Suspected pedophile Malka Leifer's extradition to Australia to face sexual abuse charges will be decided on September 21, 2020, a Jerusalem District Court judge ruled on Monday.
Leifer is accused of 74 counts of abusing three sisters who were students during her tenure as principal of the ultra-Orthodox Adass Israel Girls' School in Melbourne.
Monday's extradition hearing was largely procedural as the court ruled in May that Leifer was mentally competent to stand trial. Leifer attended the hearing remotely.
At the hearing, Leifer's new defense attorney Nick Kaufman asked to submit a new legal opinion asserting that Israel does not have the authority to extradite his client and claimed that she would not receive a fair trial in Australia.
Kaufman also argued that the complaints filed by Leifer's alleged victims in Australia should not be admissible because they were submitted to police and not a registrar, and she had not had chance to respond to them.
Leifer was in Israel by the time the charges were brought in Australia in 2008, having fled when claims of abuse began to surface.
She was arrested in Israel in 2014 when Australia formally requested her extradition but has spent the past six years fighting her return to face charges on the grounds of mental incompetence.
She was released in 2016 when she was found to be mentally unfit to stand trial and rearrested in 2018 when police began secretly filming her on suspicion that she had faked her mental incompetence, gathering more than 200 hours of footage showing Leifer functioning normally despite her lawyers' claims.
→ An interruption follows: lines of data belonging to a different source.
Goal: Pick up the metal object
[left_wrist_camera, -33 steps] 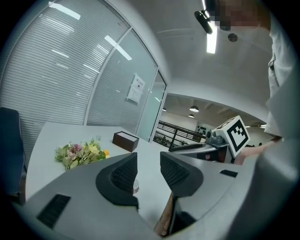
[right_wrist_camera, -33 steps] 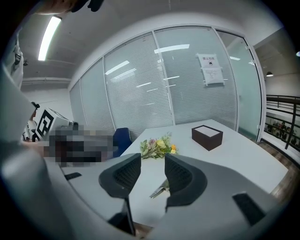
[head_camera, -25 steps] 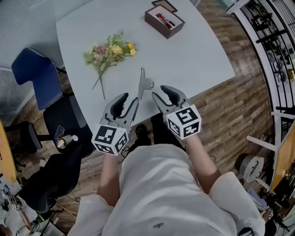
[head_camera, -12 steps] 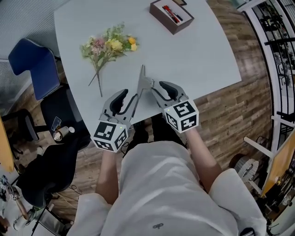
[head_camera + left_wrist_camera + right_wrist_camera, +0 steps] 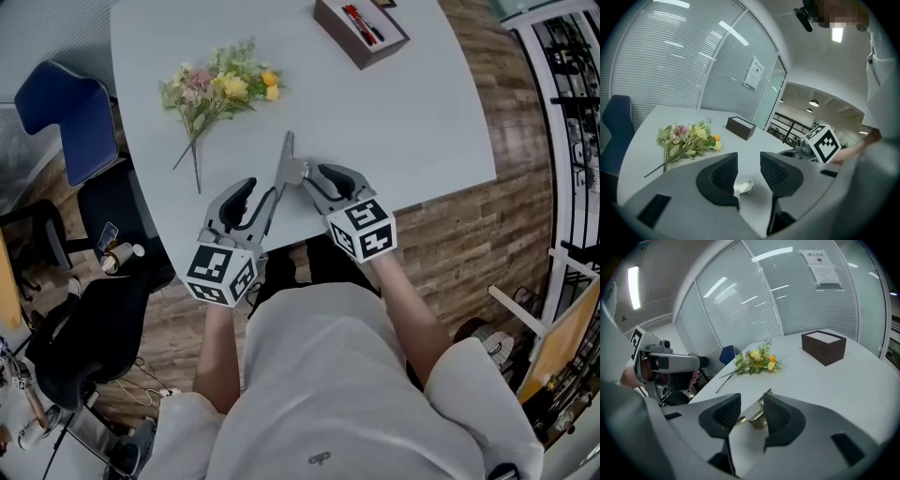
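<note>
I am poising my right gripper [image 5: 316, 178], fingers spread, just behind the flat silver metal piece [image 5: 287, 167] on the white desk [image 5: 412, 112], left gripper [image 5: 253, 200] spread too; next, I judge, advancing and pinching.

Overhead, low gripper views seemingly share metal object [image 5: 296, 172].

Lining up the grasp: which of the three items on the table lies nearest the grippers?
The metal object, flat near the table edge between the left gripper and right gripper; the bouquet and brown box lie farther back.
</note>
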`<state>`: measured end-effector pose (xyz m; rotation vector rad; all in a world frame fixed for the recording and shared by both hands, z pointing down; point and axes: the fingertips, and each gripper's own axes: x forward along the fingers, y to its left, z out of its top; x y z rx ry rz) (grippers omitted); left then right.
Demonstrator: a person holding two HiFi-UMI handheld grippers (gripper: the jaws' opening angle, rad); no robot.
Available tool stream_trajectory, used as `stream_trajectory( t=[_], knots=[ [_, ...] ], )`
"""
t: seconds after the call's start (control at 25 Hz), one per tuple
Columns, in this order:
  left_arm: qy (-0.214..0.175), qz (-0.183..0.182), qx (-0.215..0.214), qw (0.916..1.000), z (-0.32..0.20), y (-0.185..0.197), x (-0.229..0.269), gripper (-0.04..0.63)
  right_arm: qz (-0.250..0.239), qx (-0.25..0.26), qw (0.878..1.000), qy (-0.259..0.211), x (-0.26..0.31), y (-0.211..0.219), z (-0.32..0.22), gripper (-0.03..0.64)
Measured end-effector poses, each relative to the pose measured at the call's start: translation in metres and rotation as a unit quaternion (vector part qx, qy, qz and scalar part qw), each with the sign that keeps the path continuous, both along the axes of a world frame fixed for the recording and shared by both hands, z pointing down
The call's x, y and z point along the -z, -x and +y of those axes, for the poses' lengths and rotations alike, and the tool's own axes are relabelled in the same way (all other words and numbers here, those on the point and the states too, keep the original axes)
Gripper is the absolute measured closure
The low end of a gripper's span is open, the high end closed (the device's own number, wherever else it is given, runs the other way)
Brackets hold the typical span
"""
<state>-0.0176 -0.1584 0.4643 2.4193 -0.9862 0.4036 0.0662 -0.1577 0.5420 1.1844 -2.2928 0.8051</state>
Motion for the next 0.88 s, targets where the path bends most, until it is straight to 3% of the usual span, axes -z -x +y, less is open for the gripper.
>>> stream_trajectory(
  t=[0.56,0.88],
  knots=[
    [0.008,-0.008,0.06,0.9981,-0.011,-0.012,-0.009,0.446,-0.023,0.058,0.996,0.057,-0.042,0.003,-0.006,0.465],
    [0.004,-0.015,0.08,0.9967,-0.015,-0.017,-0.01,0.446,-0.054,0.056,0.993,0.094,-0.059,0.002,-0.013,0.469]
  ],
)
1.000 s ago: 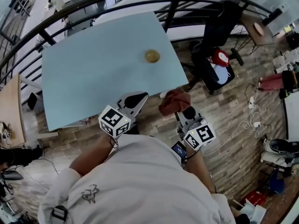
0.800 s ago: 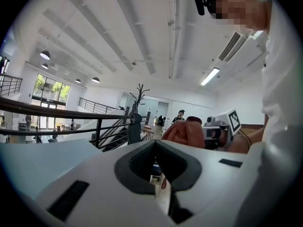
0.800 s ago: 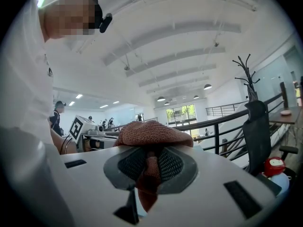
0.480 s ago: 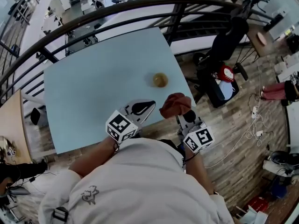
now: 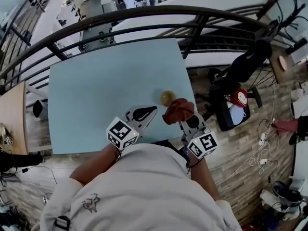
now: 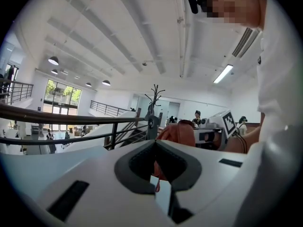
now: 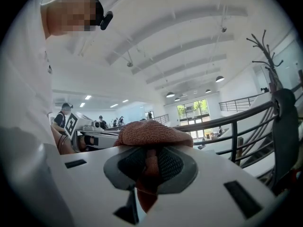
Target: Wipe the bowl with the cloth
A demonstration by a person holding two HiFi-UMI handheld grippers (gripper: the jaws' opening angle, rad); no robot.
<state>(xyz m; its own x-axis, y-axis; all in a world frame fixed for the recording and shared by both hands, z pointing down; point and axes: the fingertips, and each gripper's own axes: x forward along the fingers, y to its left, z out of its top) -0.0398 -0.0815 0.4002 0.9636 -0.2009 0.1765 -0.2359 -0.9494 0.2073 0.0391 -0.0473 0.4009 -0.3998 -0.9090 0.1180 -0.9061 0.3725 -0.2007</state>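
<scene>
Within the last sec the person has brought both tools up to the pale blue rectangular table (image 5: 96, 95). A moment ago they hung over the wood floor short of its near edge; now they reach in over that edge. The small round yellowish bowl (image 5: 167, 97) was well apart at approx. 12 o'clock of the tools. It now lies just beside the bunched rust-red woven cloth (image 5: 178, 110), at approx. 11 o'clock of it. The head view is too small to tell whether they touch yet; prob. not. The right gripper (image 5: 185, 120) has its jaws clamped on the cloth, one fold pinched between the pads w/ the rest heaped on top. The left gripper (image 5: 150, 111) is closed and empty, w/ the bowl at its 1 o'clock. Judgement: the approach is about over and wiping has not begun. The left gripper would likely need to open to steady the bowl.
</scene>
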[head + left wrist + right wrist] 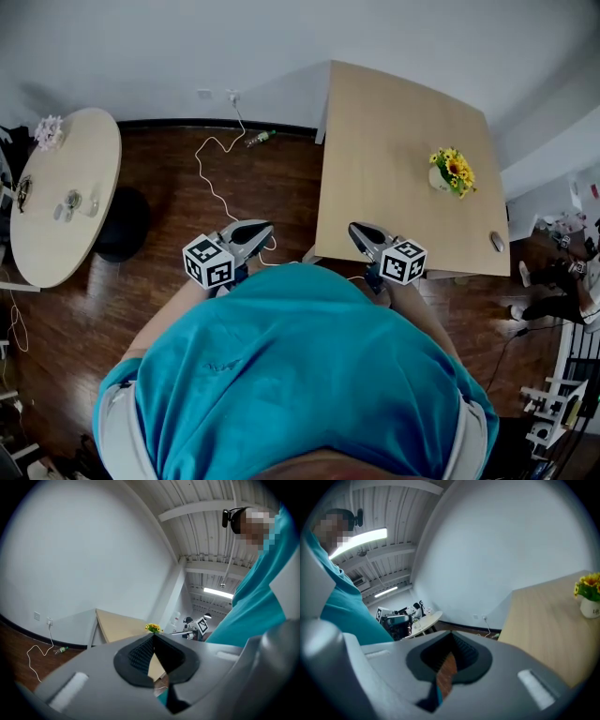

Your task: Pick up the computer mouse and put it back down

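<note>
A small grey computer mouse (497, 242) lies near the right front corner of the light wooden table (394, 159). A white pot of yellow flowers (451, 172) stands farther back on the same table and also shows in both gripper views (153, 628) (589, 596). I hold both grippers close to my chest, short of the table's near edge. The left gripper (266, 226) (153, 637) is shut with nothing in it and hangs over the wooden floor. The right gripper (355, 228) (451, 635) is shut and empty at the table's near left corner. Neither gripper view shows the mouse.
A round light table (56, 202) with small items stands at the left, a black stool (124, 223) beside it. A white cable (211, 173) runs from a wall socket across the dark floor, near a bottle (261, 139). Clutter and a rack (562, 375) fill the right edge.
</note>
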Demonstrator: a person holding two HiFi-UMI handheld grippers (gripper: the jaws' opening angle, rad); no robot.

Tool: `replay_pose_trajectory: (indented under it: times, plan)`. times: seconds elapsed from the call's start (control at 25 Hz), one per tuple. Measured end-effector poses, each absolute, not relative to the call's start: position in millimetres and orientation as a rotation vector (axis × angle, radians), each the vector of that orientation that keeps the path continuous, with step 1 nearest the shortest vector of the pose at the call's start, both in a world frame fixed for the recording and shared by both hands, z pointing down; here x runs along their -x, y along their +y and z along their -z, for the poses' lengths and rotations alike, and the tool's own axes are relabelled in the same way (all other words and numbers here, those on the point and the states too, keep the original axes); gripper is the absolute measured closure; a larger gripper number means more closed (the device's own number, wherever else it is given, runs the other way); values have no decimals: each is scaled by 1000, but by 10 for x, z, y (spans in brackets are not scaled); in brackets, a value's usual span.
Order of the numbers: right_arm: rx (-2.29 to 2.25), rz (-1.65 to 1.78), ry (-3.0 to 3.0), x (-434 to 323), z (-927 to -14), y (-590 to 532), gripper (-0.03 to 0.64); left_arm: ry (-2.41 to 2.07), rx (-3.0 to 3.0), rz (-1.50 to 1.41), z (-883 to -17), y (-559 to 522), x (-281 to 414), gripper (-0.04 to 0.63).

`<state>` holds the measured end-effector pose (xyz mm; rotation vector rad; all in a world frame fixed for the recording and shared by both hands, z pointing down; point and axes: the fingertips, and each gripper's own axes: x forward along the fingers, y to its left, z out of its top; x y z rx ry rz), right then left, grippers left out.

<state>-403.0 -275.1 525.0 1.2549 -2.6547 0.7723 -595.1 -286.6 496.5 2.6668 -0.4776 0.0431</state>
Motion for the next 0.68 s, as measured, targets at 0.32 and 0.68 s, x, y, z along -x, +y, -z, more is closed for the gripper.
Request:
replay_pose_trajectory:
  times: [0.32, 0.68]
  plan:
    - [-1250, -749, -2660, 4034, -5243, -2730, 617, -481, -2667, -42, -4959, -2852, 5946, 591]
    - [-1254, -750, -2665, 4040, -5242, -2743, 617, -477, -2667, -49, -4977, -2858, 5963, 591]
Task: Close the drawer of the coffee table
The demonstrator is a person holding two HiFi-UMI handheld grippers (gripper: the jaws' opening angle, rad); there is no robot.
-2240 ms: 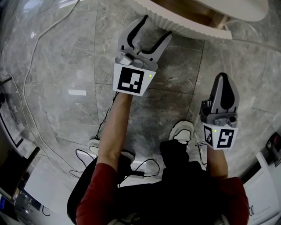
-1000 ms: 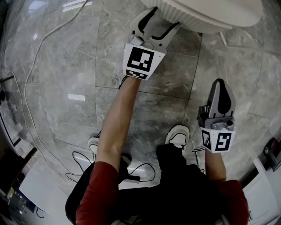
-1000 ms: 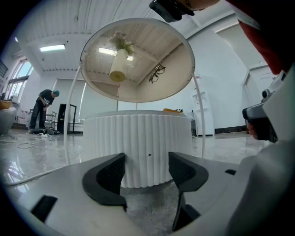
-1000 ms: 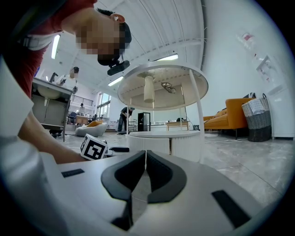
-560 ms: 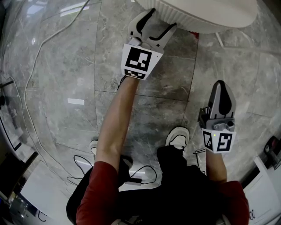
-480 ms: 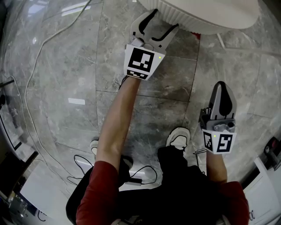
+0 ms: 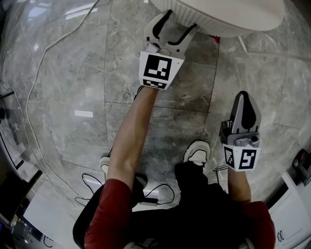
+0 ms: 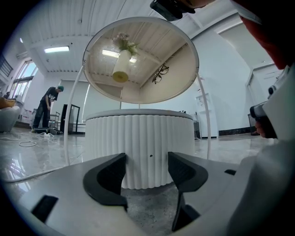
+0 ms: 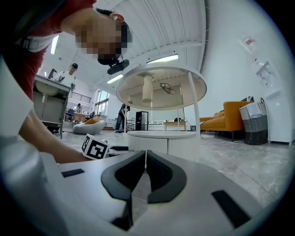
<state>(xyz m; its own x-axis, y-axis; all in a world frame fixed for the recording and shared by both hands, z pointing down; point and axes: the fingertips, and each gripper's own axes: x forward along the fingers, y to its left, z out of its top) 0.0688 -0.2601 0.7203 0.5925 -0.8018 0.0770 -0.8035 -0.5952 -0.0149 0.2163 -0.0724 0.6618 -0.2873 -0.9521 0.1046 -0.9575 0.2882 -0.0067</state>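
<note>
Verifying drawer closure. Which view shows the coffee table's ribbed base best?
Left gripper view: the ribbed base fills the centre, head-on, beyond the left gripper's open jaws. Head view catches only a strip of the base at the top edge. Right gripper view shows the base small and distant.

— Where is the drawer?
— At my twelve o'clock. The drawer (image 7: 218,26) is white, ribbed and curved, shut flush into the round coffee table (image 7: 233,9).
— Upright?
— Yes, level.

The left gripper (image 7: 180,20) was stretched forward, jaws apart, its tips at the table's (image 7: 228,26) ribbed side. The right gripper (image 7: 244,99) hung over the floor (image 7: 73,73), jaws together.
</note>
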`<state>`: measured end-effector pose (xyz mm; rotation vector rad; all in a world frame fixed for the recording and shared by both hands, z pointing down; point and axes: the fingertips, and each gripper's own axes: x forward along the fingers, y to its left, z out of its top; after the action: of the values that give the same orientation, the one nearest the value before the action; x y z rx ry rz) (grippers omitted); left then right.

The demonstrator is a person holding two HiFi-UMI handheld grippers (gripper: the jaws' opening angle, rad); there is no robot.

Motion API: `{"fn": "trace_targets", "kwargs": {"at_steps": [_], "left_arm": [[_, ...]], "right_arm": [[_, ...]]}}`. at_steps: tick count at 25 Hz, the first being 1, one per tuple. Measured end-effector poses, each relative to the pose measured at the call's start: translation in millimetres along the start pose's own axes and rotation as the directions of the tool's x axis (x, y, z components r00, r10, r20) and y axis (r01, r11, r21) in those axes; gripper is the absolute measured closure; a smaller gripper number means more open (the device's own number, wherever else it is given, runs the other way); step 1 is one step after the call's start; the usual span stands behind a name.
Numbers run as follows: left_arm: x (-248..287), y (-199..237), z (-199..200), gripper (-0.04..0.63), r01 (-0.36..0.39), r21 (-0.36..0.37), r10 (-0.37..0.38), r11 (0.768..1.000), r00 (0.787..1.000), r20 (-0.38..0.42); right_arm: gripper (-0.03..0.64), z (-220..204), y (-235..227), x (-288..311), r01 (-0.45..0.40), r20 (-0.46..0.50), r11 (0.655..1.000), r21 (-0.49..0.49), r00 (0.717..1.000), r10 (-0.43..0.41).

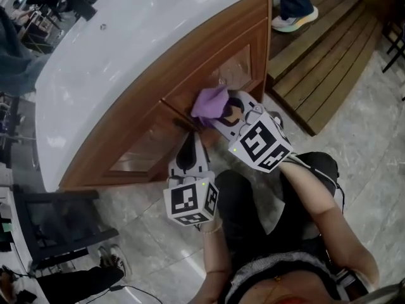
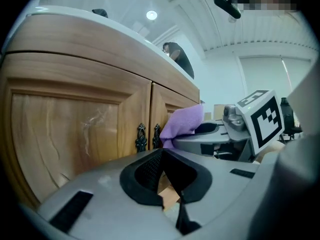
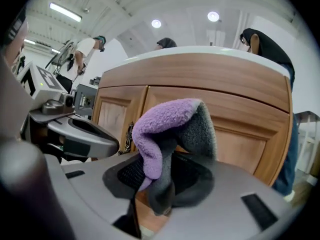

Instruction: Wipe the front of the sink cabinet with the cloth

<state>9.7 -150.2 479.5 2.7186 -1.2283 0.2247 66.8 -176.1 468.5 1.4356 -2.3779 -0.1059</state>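
Grey shiny floor (image 1: 158, 233) spreads out under the sink cabinet (image 1: 190, 75) in the head view. The cabinet is brown wood with a white top (image 1: 126, 37). The right gripper (image 1: 223, 114) holds a purple cloth (image 1: 212, 101) up against the cabinet front, near the middle where the two doors meet. The left gripper (image 1: 190, 141) sits just beside the cloth, close to the cabinet front. A wooden step (image 1: 323, 56) lies by one end of the cabinet. In the left gripper view, the left gripper (image 2: 170, 201) has its jaws pinched together with nothing in them. Two dark handles (image 2: 141, 137) sit on the cabinet doors, and the cloth (image 2: 185, 121) is just beside them. In the right gripper view, the right gripper (image 3: 152, 201) squeezes the cloth (image 3: 165, 129) tight between its jaws. The cloth is purple on one side and grey on the other, and it puffs up in front of the cabinet doors.
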Motion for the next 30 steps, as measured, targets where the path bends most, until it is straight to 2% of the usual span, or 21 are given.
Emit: {"fn": "trace_targets", "kwargs": {"at_steps": [4, 10, 30], "left_arm": [[-7, 7, -6, 0.595, -0.011, 0.005, 0.011, 1.000, 1.000, -0.001], [-7, 9, -9, 0.594, -0.008, 0.013, 0.008, 1.000, 1.000, -0.005], [6, -2, -11, 0.594, 0.004, 0.022, -0.004, 1.000, 1.000, -0.021]], "right_arm": [[0.439, -5, 6, 13, 0.036, 0.004, 0.998, -0.042, 0.999, -0.036], [0.439, -5, 7, 12, 0.037, 0.007, 0.999, -0.038, 0.999, -0.037], [0.439, -6, 7, 14, 0.001, 0.037, 0.999, -0.041, 0.999, 0.000]]}}
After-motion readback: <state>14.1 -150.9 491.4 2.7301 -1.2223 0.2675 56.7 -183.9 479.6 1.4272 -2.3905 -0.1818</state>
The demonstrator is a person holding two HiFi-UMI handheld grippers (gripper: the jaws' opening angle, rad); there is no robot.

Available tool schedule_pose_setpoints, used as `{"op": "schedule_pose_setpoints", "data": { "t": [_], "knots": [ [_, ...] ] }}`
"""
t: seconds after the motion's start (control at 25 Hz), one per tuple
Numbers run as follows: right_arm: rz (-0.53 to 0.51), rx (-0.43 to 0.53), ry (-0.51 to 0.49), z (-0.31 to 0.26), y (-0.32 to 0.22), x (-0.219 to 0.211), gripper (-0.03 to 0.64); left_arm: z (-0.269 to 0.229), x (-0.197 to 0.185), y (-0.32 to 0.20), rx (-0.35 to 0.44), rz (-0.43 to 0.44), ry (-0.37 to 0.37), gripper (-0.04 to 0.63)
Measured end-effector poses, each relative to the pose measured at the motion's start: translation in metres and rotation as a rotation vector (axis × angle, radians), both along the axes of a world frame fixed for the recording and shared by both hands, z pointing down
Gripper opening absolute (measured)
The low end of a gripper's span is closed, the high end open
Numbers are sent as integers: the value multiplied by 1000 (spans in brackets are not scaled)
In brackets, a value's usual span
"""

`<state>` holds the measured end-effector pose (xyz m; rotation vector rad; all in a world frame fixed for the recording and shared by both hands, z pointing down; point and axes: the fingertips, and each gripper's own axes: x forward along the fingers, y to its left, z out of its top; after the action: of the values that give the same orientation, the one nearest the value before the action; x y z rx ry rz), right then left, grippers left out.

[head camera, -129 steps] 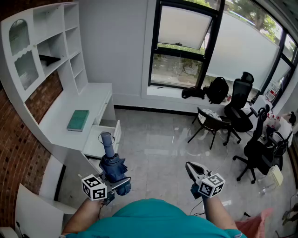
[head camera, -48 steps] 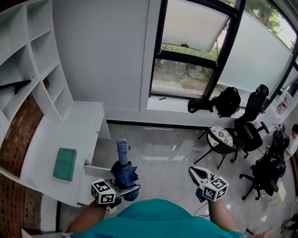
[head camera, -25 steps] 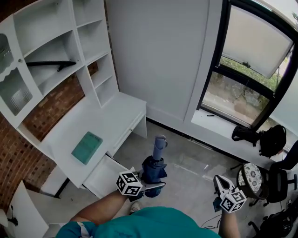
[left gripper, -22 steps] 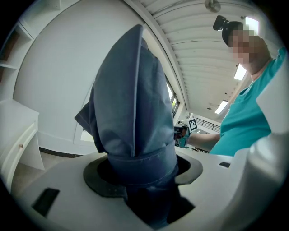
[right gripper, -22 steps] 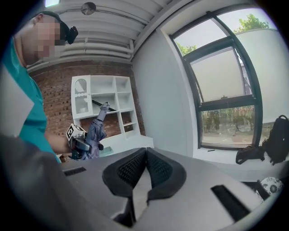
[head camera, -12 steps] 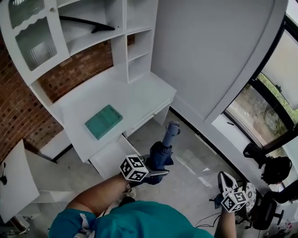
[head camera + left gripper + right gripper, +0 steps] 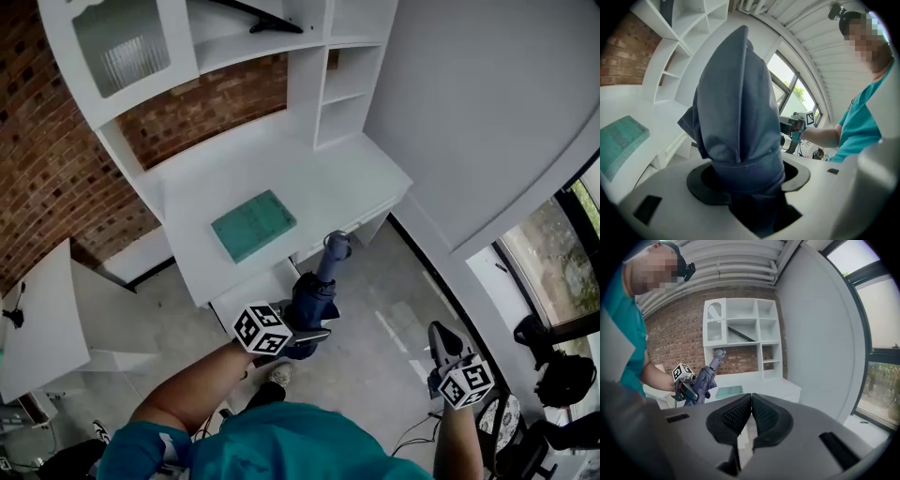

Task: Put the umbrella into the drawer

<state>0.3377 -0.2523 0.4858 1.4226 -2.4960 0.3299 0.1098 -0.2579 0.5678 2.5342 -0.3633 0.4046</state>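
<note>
The folded blue umbrella point(image 7: 315, 298) is held clamped in the left gripper point(image 7: 302, 336), its handle raised, while the right gripper point(image 7: 441, 337) is kept closed on nothing. The umbrella is carried in the air just beside the open drawer point(image 7: 246, 298). Beyond, a green book point(image 7: 253, 225) is laid on the white tabletop point(image 7: 323, 178), under white shelves point(image 7: 352, 56).

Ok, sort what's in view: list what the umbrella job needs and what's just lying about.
Job: blue umbrella, clamped in the left gripper; open drawer under the desk.
Lying about: teal book on the desk; black hanger on a shelf; right gripper, fingers shut, empty.
</note>
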Motion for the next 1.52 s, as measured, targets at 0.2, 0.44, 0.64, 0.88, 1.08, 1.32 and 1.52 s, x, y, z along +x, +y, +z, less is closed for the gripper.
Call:
{"op": "schedule_pose_setpoints", "data": {
  "t": [0.2,0.44,0.64,0.88,1.08,1.32,1.52],
  "knots": [
    [-129,-18,26,23,-39,-71,23,34,-52,-15,-19,-67,-74,285],
    [-235,-62,45,58,-73,-139,23,90,-99,-26,-114,-137,-149,285],
    [-297,-111,57,90,-90,-186,23,146,-131,-26,-222,-171,-234,285],
    [-337,-148,69,119,-111,-224,23,202,-150,-13,-321,-146,-314,284],
    [-354,-181,81,140,-115,-241,23,241,-152,-8,-399,-130,-362,285],
    [-354,-217,104,162,-112,-244,23,285,-149,-1,-554,-127,-377,285],
    [-343,-237,118,175,-109,-237,23,317,-147,6,-625,-121,-425,285]
  ]
}}
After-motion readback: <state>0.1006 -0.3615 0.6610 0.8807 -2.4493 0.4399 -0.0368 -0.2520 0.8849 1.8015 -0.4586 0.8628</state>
Kaufman hinted in a Supreme Court hearing on Sunday that he planned to argue that his client had not sexually abused her students as some of the alleged incidents had occurred when the sisters were nearly 18 years old.
The lawyer also told reporters after Sunday's hearing that Australia and Israel would have to prove that the alleged victims did not consent to the sexual acts at the center of this case.